Querying internal tables
You can query these tables using Python or Groovy. Here is a basic example to retrieve today's data from a table.
// Replace 'TableName' with the actual table name (e.g., AuditEventLog)
def table = db.liveTable("DbInternal", "TableName").where("Date=today()")
# Replace 'TableName' with the actual table name (e.g., AuditEventLog)
table = db.live_table("DbInternal", "TableName").where("Date=today()")
Table and storage management
Deephaven's data is stored on the filesystem, typically under the /db directory. Understanding the layout is key for administration.
Filesystem layout
The /db directory contains several key subdirectories:
/db/Systems: Stores historical data for system namespaces./db/Users: Stores data for user namespaces./db/Intraday: Stores real-time, intraday data for system namespaces./db/DbInternal: Contains internal system tables used for logging, monitoring, and state management.
Example directory structure
A simplified view of the directory structure for a partitioned table:
/db/Systems/
└── MyNamespace/
└── MyTable/
├── Partitions/
│ └── 0/
│ ├── 2023-10-26/
│ └── 2023-10-27/
└── WritablePartitions/
└── 0 -> ../Partitions/0
- Table data is broken into partitions, often by date.
- Each table has a
.tblmetadata file (not shown) that defines its schema.
Performance tuning
JVM memory settings
View the current JVM memory settings for a Deephaven service:
# Find the Java process ID
pgrep -f 'db_query_server'
# View JVM memory settings
jcmd <PID> VM.flags | grep -E 'Xms|Xmx'
Adjust JVM memory settings in the service configuration file:
sudo vim /etc/sysconfig/illumon.d/db_query_server/irisdbserver.conf
# Edit the JAVA_OPTS line to adjust -Xms (initial heap) and -Xmx (max heap)

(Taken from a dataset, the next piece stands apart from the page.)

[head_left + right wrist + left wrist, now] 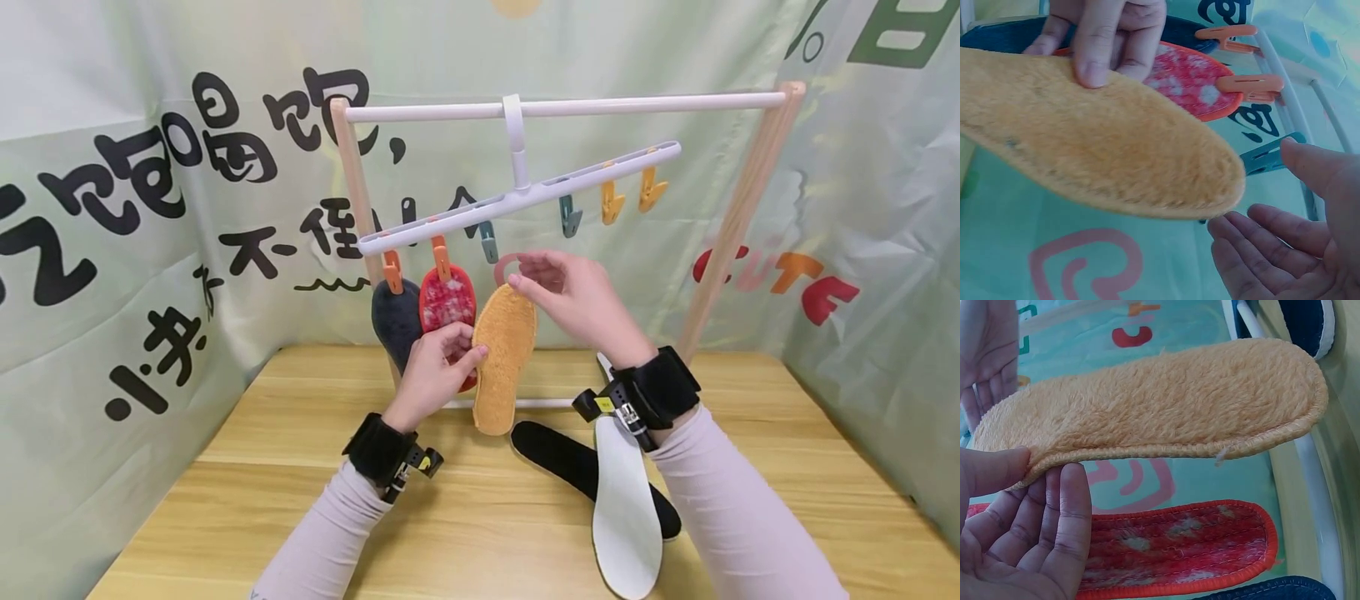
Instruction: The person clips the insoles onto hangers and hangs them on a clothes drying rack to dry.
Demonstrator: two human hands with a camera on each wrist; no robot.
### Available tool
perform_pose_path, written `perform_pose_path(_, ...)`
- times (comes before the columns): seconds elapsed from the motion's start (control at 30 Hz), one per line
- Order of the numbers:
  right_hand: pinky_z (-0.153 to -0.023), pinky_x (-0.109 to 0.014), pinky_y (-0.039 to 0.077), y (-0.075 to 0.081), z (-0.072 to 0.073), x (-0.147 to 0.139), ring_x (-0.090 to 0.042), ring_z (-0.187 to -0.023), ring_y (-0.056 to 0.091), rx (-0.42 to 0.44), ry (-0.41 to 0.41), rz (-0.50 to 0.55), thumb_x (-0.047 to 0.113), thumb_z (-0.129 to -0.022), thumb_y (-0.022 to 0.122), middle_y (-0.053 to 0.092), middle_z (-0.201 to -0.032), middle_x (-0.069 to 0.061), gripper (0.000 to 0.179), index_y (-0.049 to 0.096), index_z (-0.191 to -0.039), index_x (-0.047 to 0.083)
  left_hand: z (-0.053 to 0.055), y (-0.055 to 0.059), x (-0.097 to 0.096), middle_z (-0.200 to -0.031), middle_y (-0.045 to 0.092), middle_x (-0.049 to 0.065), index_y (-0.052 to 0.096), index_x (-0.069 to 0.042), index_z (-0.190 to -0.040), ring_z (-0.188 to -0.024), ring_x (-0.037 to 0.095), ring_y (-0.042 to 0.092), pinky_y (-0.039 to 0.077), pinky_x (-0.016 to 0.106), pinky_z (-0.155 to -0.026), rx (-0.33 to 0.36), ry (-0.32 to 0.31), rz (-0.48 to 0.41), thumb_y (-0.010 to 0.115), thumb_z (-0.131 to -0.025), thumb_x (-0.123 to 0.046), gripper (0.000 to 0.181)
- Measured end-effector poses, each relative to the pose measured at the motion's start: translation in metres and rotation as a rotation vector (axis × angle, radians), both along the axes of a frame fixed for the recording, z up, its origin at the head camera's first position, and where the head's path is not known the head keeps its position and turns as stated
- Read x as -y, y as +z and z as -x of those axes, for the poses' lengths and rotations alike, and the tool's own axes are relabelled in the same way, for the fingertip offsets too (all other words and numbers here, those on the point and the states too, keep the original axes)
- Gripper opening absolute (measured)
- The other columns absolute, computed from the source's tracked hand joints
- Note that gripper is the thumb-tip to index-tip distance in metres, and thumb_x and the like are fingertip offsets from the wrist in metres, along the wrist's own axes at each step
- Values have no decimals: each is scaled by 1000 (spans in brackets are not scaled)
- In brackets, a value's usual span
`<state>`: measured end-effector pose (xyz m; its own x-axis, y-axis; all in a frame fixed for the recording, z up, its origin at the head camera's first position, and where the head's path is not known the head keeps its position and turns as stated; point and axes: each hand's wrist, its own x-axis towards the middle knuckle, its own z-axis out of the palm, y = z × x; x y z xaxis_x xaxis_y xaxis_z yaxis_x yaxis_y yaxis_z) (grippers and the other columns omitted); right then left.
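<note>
A fuzzy yellow-orange insole hangs upright in my left hand, which pinches its left edge between thumb and fingers. My right hand is at the insole's top end; in the right wrist view its thumb and fingers are spread apart, beside a teal clip. That clip hangs from a tilted white hanger. To the left, a red patterned insole hangs from an orange clip, partly behind my left hand. A dark insole hangs from another orange clip.
The hanger hooks over the top bar of a wooden-sided rack. Another teal clip and two yellow clips hang on its higher right side. A white insole lies across a black insole on the wooden table.
</note>
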<state>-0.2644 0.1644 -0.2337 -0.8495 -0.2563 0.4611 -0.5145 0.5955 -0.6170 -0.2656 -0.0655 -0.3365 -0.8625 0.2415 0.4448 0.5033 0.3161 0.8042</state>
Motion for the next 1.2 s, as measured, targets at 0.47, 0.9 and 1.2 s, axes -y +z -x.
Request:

# Example: JAVA_OPTS="-Xms4g -Xmx8g ..."
System resource monitoring
Monitor system resources used by Deephaven processes:
# CPU and memory usage for all Deephaven processes
top -u irisadmin
# Disk I/O statistics
iostat -xz 1
# Network usage statistics
netstat -tpn | grep java
Networking configuration
For more information on Deephaven networking and proxy setup, see:
Verify network connectivity
Test connectivity to Deephaven services:
# Test basic HTTP connectivity
curl -Ik https://deephaven-host:8000/iris/
# Test WebSocket connectivity (requires wscat tool)
wscat -c wss://deephaven-host:8000/ws/iris/iris.api
Check open ports and services
# List all open ports and associated services
sudo netstat -tulpn | grep -E ':(8000|10000|2379)'
# Check if specific Deephaven ports are open
sudo ss -tulpn | grep -E ':(8000|10000|2379)'
Configure Envoy as a front proxy
Envoy can simplify network configuration by exposing only one external port for all Deephaven services:
# Check Envoy status if installed
sudo systemctl status envoy
# View Envoy configuration
cat /etc/envoy/envoy.yaml
# Restart Envoy after configuration changes
sudo systemctl restart envoy
Troubleshoot network issues
# Check firewall status
sudo firewall-cmd --list-all
# Test network latency to Deephaven server
ping -c 5 deephaven-host
# Check DNS resolution
nslookup deephaven-host
Health check commands
See also:
System health checks
Quickly check the health of the system and services:
# Check overall system resource usage
top -b -n 1
# Check disk space usage
df -h
# Check memory usage
free -h
# Check load average
uptime
Deephaven service health checks
Verify that Deephaven services are running properly:
# Use monit to check service health
sudo -u irisadmin monit status
# Check if query server is responding
curl -ik https://localhost:8000/iris/connection.json
# Check if authentication server is healthy
curl -ik https://localhost:10000/auth/health
Log health checks
Monitor logs for errors and warnings:
# Check for errors in query server logs
grep -i error /var/log/deephaven/query_server/db_query_server.log.current
# Check for warnings in authentication server logs
grep -i warn /var/log/deephaven/authentication_server/authentication_server.log.current
# Monitor logs in real-time
tail -f /var/log/deephaven/query_server/db_query_server.log.current
Database and storage checks
Verify database and storage systems:
# Check etcd cluster health
sudo -u irisadmin /usr/illumon/latest/bin/etcdctl.sh endpoint health --write-out table
# Check MariaDB status (if used for ACLs)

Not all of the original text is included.